Nen and Anani Read online
Page 2
My thoughts are interrupted by the sight of his cottage, standing at the edge of a large clearing. My friend continues toward the house, happily purring, with tail flicking high in the air as if he’s finally home, but I stop and take it in.
It’s a modest, two-story stone cottage with two chimneys and a steep roof with two rounded rooftop windows, looking a little like eyes with protruding eyelids. The windows on the first floor are small—more like narrow slits than actual windows. They can’t let in much light. How is the Vasilieu able to read under such conditions? By the fire? Or does he have lanterns burning through the day as well as night?
A second building is partly hidden behind the cottage. From this distance, it looks like a barn in bad shape and in need of repair. Why haven’t the Vasilieu’s valet seen to it?
Trees and bushes surround the buildings, but I can’t detect any intentional plantings. A few chickens roam free. Somewhere a brook babbles. Birds chatter everywhere.
It’s as if I’ve stepped right into one of the fairy tales from the old days, like the ones the Vasilieu was so fond of reading in his youth.
Darkness falls quickly. A light flicker from inside, beckoning me. Or is it perhaps his presence?
I can feel him. Faint. Muted.
I scrunch my eyebrows together and scratch my beard. What does that mean? I’ve always been able to sense him, pick him out in a crowd, even from afar. Out here where he is alone—I can’t sense his valet—he should be like the first brilliant light appearing in the night sky. But the bright burning emotions he used to project at me are now more like glowing embers. There, but not illuminating the darkness and overpowering every other light around them.
Is the Vasilieu sick?
My heart clenches in my chest and my feet start moving of their own volition. Soon, I stand by his door.
I raise my hand.
Hesitate. My breathing falters.
His vague presence pulls at me.
I knock. No turning back now.
Chapter 2
The moments tick by at a snail’s pace until I feel as time is dragged through a sea of molasses. My furry friend is nowhere to be seen, so I have no one to voice my concerns to while I wait.
I knock a second time, and everything grows quiet. The sounds so abundant just a heartbeat ago are replaced by an eerie silence. No rustling in the undergrowth. No birds singing or chirping. Even the chickens stopped clucking. Nothing. It’s as if the forest holds its breath. Waits for what is to come.

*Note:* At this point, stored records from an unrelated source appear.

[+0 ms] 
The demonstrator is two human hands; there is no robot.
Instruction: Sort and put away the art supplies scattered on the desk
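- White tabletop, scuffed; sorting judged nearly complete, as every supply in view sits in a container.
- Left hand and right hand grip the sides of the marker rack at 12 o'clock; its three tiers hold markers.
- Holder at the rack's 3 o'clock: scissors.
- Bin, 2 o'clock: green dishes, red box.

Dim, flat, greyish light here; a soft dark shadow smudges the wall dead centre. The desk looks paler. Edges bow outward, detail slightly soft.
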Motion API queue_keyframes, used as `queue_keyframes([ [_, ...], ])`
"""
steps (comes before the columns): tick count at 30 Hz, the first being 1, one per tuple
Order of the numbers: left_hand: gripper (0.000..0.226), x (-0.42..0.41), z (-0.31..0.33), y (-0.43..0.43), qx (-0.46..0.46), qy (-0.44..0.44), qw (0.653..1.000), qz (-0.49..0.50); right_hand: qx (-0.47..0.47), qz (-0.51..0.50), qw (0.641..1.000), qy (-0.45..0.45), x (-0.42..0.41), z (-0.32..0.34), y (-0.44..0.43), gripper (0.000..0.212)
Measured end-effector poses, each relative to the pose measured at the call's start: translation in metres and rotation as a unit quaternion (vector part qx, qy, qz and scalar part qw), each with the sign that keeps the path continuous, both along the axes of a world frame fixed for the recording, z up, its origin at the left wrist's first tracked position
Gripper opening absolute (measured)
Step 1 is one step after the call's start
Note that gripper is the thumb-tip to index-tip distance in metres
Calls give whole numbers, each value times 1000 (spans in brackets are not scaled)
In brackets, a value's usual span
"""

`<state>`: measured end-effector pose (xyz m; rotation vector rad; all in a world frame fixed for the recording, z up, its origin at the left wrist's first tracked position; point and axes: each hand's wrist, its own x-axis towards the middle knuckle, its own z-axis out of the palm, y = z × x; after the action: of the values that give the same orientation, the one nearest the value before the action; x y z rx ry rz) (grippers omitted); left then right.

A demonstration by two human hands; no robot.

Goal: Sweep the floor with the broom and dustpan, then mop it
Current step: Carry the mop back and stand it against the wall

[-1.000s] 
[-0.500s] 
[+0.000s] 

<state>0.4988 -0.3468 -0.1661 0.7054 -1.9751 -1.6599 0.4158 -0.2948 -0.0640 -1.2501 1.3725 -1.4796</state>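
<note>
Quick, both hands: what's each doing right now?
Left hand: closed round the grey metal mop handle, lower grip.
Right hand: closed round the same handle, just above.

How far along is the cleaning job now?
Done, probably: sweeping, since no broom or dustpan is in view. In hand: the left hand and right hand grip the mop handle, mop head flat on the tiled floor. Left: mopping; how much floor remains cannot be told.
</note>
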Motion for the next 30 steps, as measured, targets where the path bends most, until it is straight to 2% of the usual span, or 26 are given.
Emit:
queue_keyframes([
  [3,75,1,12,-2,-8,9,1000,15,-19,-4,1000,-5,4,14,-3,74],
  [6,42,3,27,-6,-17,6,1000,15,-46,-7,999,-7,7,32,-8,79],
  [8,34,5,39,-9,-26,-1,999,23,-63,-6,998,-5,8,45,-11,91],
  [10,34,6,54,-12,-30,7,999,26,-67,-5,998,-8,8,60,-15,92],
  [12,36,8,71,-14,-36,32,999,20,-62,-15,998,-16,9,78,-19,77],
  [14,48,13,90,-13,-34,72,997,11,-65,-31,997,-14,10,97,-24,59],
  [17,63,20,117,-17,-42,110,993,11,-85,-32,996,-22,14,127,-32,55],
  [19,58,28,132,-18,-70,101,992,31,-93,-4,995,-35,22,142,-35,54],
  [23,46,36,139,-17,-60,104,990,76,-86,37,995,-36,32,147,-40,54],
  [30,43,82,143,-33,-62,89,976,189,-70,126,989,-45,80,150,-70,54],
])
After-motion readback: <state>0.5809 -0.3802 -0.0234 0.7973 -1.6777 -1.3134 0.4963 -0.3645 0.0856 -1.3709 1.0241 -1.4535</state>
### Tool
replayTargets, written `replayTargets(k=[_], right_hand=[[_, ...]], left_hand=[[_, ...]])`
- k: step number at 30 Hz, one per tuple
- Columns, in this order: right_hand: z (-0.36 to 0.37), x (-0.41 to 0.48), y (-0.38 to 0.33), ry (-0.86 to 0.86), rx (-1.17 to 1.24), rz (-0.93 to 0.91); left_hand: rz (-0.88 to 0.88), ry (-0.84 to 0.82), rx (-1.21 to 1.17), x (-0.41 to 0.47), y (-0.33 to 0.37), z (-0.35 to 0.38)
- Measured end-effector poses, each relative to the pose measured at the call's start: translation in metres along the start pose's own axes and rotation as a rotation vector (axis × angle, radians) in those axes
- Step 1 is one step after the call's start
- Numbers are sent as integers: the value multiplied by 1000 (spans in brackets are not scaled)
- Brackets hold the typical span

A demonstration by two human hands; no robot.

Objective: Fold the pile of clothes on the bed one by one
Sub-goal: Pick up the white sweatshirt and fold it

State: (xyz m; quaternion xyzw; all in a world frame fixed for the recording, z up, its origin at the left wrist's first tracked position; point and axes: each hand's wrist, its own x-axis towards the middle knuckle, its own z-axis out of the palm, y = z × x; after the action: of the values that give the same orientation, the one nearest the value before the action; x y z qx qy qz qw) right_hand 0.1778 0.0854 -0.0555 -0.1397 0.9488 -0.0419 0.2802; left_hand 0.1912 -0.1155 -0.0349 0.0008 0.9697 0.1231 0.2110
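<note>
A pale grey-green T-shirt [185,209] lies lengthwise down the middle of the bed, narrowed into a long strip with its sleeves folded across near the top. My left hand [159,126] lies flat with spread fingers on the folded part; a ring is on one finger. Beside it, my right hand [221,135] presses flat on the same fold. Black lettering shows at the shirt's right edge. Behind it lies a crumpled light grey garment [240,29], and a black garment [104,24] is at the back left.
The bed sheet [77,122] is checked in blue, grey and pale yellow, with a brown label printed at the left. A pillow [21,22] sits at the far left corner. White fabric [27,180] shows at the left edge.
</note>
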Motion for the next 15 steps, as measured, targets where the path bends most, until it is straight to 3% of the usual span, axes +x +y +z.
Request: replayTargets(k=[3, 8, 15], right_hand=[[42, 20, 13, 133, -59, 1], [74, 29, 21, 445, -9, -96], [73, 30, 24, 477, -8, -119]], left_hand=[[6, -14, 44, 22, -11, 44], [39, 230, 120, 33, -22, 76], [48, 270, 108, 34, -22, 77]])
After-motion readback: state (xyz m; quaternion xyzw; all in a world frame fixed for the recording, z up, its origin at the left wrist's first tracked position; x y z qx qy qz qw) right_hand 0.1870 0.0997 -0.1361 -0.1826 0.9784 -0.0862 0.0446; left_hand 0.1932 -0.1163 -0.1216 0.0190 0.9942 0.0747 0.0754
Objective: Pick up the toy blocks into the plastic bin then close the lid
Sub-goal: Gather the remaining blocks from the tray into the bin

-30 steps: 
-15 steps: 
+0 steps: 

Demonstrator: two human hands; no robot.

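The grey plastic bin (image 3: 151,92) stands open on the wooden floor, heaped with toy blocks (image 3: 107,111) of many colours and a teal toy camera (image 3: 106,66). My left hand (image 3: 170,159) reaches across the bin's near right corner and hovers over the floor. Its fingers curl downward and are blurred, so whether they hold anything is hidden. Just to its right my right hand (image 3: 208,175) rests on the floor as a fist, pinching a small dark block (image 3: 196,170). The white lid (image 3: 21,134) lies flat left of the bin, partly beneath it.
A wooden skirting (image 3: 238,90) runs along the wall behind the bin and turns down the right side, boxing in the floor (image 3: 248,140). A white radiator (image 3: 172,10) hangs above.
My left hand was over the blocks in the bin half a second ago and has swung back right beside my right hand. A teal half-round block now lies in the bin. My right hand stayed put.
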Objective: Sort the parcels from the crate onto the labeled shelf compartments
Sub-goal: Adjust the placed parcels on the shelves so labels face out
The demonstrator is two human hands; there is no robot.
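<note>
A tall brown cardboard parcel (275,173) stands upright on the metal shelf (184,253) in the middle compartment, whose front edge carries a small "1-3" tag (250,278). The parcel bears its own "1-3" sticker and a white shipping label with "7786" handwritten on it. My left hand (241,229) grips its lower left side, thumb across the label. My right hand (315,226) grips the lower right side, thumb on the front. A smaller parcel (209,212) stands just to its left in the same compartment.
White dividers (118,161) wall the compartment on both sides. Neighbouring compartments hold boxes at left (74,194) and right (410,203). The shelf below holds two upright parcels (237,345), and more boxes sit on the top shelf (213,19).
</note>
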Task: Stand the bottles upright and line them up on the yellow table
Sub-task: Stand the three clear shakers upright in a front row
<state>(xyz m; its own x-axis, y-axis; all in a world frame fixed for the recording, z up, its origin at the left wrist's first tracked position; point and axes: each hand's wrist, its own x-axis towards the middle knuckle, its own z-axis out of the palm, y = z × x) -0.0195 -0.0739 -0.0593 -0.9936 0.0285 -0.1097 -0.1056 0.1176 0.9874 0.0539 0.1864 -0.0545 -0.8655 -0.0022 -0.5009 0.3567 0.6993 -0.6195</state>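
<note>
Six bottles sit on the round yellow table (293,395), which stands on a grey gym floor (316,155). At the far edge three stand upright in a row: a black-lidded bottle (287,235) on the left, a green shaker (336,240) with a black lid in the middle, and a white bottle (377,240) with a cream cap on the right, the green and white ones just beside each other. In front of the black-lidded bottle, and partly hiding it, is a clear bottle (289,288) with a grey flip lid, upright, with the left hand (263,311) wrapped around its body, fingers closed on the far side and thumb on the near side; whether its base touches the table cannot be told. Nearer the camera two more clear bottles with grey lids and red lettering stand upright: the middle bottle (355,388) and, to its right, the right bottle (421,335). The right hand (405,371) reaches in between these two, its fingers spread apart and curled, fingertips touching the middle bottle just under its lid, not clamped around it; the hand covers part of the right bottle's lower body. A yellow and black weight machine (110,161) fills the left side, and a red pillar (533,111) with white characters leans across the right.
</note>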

Why doesn’t he answer the door? I know he’s there; his presence might be muted, but it’s still clear enough to penetrate my skin and settle in my core. It winds itself around my spine as though intending to stay forever.
I welcome it. I’ve missed it.
A third knock hushes the forest even more. Not a single insect can be heard. Is the wildlife waiting for me to leave? Is he? Would he answer if I call out to him? Or will the sound of my voice make him even more resolved to stay behind the closed door?
Before I have time to come to a decision, the door is yanked open and he appears in the opening.
The Vasilieu.
Oh, Great Spirit, still my heart!
He is magnificent!
He is willowy tall and has grown so much these last fifteen rotations, reaching me to my nose, standing over a head taller than any other member of his family. He’s dressed like a commoner in a tunic and pants even plainer than my own—where’s his kaftan? The clothes hug his body and reveal every long sinewy muscle in his legs and arms.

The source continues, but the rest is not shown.